Supplied information:
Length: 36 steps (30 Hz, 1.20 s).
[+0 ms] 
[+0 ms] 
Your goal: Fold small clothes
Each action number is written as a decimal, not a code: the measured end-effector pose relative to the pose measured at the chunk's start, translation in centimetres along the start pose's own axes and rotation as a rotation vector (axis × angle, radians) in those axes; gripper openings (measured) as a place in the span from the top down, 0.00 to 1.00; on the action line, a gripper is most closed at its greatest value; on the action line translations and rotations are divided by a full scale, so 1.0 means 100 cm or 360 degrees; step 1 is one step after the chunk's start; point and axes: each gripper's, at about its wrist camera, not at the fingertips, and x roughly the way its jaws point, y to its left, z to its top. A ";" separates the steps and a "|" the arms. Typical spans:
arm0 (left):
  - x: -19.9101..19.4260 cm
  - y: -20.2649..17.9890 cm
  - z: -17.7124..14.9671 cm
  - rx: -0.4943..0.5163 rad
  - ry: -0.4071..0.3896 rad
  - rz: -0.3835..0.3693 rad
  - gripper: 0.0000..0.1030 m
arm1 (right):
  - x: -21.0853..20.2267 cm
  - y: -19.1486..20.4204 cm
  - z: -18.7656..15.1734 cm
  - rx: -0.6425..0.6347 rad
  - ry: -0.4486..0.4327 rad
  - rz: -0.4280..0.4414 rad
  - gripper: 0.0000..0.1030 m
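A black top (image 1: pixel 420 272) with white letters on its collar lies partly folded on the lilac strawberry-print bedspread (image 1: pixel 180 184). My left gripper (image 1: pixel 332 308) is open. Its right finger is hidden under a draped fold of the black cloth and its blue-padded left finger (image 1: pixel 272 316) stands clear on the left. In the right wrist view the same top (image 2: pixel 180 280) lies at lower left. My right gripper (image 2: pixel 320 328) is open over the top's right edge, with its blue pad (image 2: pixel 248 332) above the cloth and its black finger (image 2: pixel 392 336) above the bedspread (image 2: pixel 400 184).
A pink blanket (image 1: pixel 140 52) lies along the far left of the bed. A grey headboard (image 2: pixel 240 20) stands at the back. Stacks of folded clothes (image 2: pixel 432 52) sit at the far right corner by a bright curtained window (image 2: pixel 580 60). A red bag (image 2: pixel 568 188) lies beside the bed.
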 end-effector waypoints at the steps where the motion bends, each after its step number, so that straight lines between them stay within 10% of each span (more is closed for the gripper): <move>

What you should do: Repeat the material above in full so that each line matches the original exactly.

Answer to the problem:
Length: 36 steps (30 Hz, 1.20 s).
[+0 ms] 
[+0 ms] 
Your goal: Fold small clothes
Each action number is written as a decimal, not a code: the measured end-effector pose relative to the pose measured at the chunk's start, translation in centimetres along the start pose's own axes and rotation as a rotation vector (axis × angle, radians) in those axes; gripper openings (measured) as a place in the span from the top down, 0.00 to 1.00; on the action line, a gripper is most closed at its greatest value; on the action line translations and rotations are divided by a full scale, so 1.0 means 100 cm or 360 degrees; step 1 is one step after the chunk's start; point and axes: each gripper's, at about its wrist camera, not at the fingertips, and x roughly the way its jaws point, y to its left, z to its top. A ";" separates the steps and a "|" the arms. Typical spans:
arm0 (left):
  - x: -19.9101..19.4260 cm
  - y: -20.2649..17.9890 cm
  - z: -17.7124..14.9671 cm
  - rx: -0.4943..0.5163 rad
  - ry: -0.4071..0.3896 rad
  - rz: -0.3835..0.3693 rad
  - gripper: 0.0000..0.1030 m
arm1 (right):
  - x: -21.0853..20.2267 cm
  - y: -19.1486..20.4204 cm
  - z: -18.7656..15.1734 cm
  - rx: -0.6425..0.6347 rad
  - ry: -0.4486..0.4327 rad
  - rz: -0.4280..0.4414 rad
  - gripper: 0.0000..0.1030 m
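A black top (image 1: pixel 420 272) with white letters on its collar lies partly folded on the lilac strawberry-print bedspread (image 1: pixel 180 184). My left gripper (image 1: pixel 332 308) is open. Its right finger is hidden under a draped fold of the black cloth and its blue-padded left finger (image 1: pixel 272 316) stands clear on the left. In the right wrist view the same top (image 2: pixel 180 280) lies at lower left. My right gripper (image 2: pixel 320 328) is open over the top's right edge, with its blue pad (image 2: pixel 248 332) above the cloth and its black finger (image 2: pixel 392 336) above the bedspread (image 2: pixel 400 184).
A pink blanket (image 1: pixel 140 52) lies along the far left of the bed. A grey headboard (image 2: pixel 240 20) stands at the back. Stacks of folded clothes (image 2: pixel 432 52) sit at the far right corner by a bright curtained window (image 2: pixel 580 60). A red bag (image 2: pixel 568 188) lies beside the bed.
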 end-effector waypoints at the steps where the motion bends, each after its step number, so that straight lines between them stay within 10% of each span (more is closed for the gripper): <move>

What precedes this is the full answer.